When I started using computers, I never thought about if and how they could help me to do things — and if that in turn would improve my life. I automatically assumed that we invented tools, machines, devices, phones, computers, and so on because we wanted to make our lives better, and to think less about tedious tasks by making the complex and especially complicated ones easier and more usable.

In the late 90s I not only learned but experienced that computers are connected. There was this thing called internet, mostly advertised in the form of WWW, the world wide web: gazillions of documents more or less linked to each other. Mostly plastered with flashy animations saying that this place is under construction. And the <marquee> tag made us feel as important as breaking news or a stock market ticker.

Pammie Jay's Webpage (geocities)

Ah, yes, the good old internet. In the beginning quite static and mostly text, but it became richer, more versatile, dynamic, and included images, audio, and video. Besides the static sites, we built web apps, APIs and made the internet a place to interact with each other and with machines.

Nowadays our fridge "Marvin" can tell us via Twitter that he feels quite empty and sad

As a kid I read tons of books, mostly fiction, of course, but I remember I visited our library in the village quite often and borrowed books explaining the world to me. But I consumed so much, I couldn't keep all the information in my head, nowadays I'm not significantly more knowledgeable than decades ago. I remember bits and pieces, but more importantly, I usually remember where I need to look for the actual data to fill in the gaps.

Google in 1997

I grew up with Google from the beginning. And while the old and manually maintained catalogs and directories were a good starting point to explore the digital universe, search engines made my life easier. Now I didn't even need to keep an index and graph of information fragments in my head anymore, I could shift to the skill of asking the right questions.

But there are a few problems with most general purpose search engines. The easiest way to build an index is to crawl the internet and grab the full text of every page discovered and connect it to keywords. Later when somebody searches for this keyword they will get a huge list of results. The algorithms became smarter, the better you can formulate your query, the more relevant and condensed the list will be.

But if you think about it, you can already ask very specific questions, and most search engines wouldn't really be able "to get it" right from the beginning.

"What are the books the author Douglas Adams has written?"

If you would have tried this maybe 10 or even just 5 years ago and you got lucky, then some result on page one would have pointed you to an article about his publications. If you're not using Google or WolframAlpha the situation is still quite disappointing.

Today I'm quite impressed how this works out:

Google.com search results for 'What are the books the author Douglas Adams has written?'

As you can also see, the first organic result is about the author on Wikipedia, only the second one is close to what I was asking. But the top bar with the book covers is rocking it! (I first tried with Google.de and there it was just the 3rd result.)

And I will make a bold statement here: giving you such specific and contextually relevant information is not possible solely based on some full text search index; I believe this was driven by structured data (and potentially stored in a graph database … maybe).

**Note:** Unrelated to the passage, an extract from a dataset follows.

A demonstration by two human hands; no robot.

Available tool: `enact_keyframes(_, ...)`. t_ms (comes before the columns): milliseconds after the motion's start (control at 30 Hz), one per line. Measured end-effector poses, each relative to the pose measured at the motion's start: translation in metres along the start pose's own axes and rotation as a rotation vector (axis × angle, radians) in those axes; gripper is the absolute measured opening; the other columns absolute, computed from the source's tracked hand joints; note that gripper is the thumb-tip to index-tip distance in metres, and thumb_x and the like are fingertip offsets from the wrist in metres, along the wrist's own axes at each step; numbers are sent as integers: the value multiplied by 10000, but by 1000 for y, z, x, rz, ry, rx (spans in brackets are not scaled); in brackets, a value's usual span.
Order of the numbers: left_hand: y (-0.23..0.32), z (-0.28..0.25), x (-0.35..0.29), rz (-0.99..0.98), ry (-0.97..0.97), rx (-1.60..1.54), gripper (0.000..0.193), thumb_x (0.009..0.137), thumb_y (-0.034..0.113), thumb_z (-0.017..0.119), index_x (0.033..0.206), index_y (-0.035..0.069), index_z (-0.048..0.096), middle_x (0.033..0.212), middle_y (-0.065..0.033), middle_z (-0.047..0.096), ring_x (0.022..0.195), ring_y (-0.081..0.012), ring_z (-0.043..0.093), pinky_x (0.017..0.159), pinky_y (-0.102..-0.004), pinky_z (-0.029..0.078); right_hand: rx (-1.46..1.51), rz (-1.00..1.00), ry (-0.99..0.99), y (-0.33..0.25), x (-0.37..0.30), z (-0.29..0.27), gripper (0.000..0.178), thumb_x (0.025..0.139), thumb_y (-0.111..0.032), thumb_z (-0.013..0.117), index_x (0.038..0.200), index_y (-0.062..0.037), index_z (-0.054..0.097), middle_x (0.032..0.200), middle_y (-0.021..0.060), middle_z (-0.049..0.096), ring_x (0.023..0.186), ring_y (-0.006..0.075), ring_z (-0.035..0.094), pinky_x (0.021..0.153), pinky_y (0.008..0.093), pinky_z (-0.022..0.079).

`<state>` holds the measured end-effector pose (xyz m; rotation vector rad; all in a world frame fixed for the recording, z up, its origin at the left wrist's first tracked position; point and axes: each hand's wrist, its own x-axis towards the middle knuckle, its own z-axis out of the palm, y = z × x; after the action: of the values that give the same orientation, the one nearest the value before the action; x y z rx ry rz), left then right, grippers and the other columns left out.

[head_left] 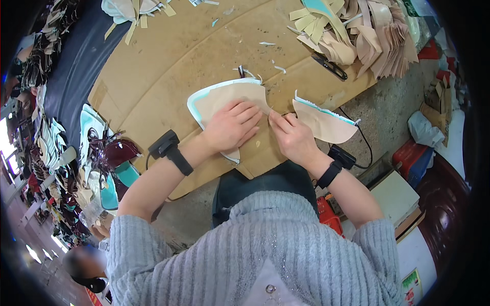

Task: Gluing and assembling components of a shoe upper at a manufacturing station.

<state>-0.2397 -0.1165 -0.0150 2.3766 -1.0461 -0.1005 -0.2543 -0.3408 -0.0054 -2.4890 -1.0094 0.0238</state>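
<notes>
A beige, leather-like panel (227,97) with a white and teal layer along its left and top edge lies on the cardboard-covered table in front of me. My left hand (232,125) rests flat on it, fingers stretched out and side by side. At the panel's right edge, my right hand (293,137) pinches the border between thumb and fingers. A second beige panel (326,124) with a teal and white edge lies just to the right, partly behind my right hand. Loose threads stick out at the top of the first panel.
Brown cardboard (168,66) covers the table. At the far right are stacked beige pieces (380,41) and black thread snips (330,67). Teal-lined pieces (92,127) and a dark red glossy piece (120,152) lie left. A black cable (365,140) hangs beyond the right edge.
</notes>
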Motion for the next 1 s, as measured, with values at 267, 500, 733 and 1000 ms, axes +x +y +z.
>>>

My internal QuickCheck program narrowed it down to "douglas adams books", but this is not the point (although parsing the input of a search box is probably a nice adventure on its own).

We can further decompose our query and figure that it consists of a tuple: "douglas adams" and "books". The first one describes the name of a person, the second one describes an entity type, and obviously we want to find a connection between this very person and the books he wrote. Since people rarely mentioned which books they have read, the query parser can already make an educated guess here and put as a relationship type a "has written" (also "has published" could work).

Or expressed in a pseudo query language and very simplistic:

SELECT * FROM books WHERE author = "Douglas Adams"

Of course, first you would need to resolve an actual author/person entity from your database:

SELECT id FROM people WHERE name = "Douglas Adams"

And then you realize that your people table/database could have multiple entries, and you would try to filter based on occupation or hobby. Maybe you have them ranked by popularity and will just take the highest ranked entry. Another option is to resolve the full query for each person and check which one has written the most books (if any at all) and use this one.

Whatever the approach is, you need to have your data stored in a structured way. And if you want to build a search engine, a knowledge database, or any kind of application querying and presenting such information (but not storing all the information itself) you need to rely on other sources providing them in a machine consumable way.

Wordle cloud for 'Semantic Web'

The idea of structured data and a semantic web is not new. And if you have used any blogging software then you also used some aspects of structuring: categories and tags.

Depending on your needs you even introduced your own taxonomies to describe and differentiate your articles. As an example: you're a movie reviewer and classify your reviews based on mood, target audience, and genres; all of these dimensions help you to describe your data, make it more discoverable, support consuming systems, and directly or indirectly give your readers more context and meta data, usually in a quicker and easier way, so they can decide if they want to dive deeper into your blog or look somewhere else.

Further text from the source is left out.